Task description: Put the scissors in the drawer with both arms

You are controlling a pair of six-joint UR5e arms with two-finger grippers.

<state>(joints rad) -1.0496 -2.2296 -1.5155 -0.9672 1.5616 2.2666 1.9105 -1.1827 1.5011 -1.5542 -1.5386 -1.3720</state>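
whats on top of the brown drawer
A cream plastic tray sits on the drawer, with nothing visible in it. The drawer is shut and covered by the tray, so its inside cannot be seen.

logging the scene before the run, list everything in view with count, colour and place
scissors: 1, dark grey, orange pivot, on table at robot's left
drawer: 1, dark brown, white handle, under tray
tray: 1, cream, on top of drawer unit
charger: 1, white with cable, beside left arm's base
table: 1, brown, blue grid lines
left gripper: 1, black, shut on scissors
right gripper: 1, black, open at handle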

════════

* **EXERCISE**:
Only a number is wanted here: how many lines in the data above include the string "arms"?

* **RESPONSE**:
2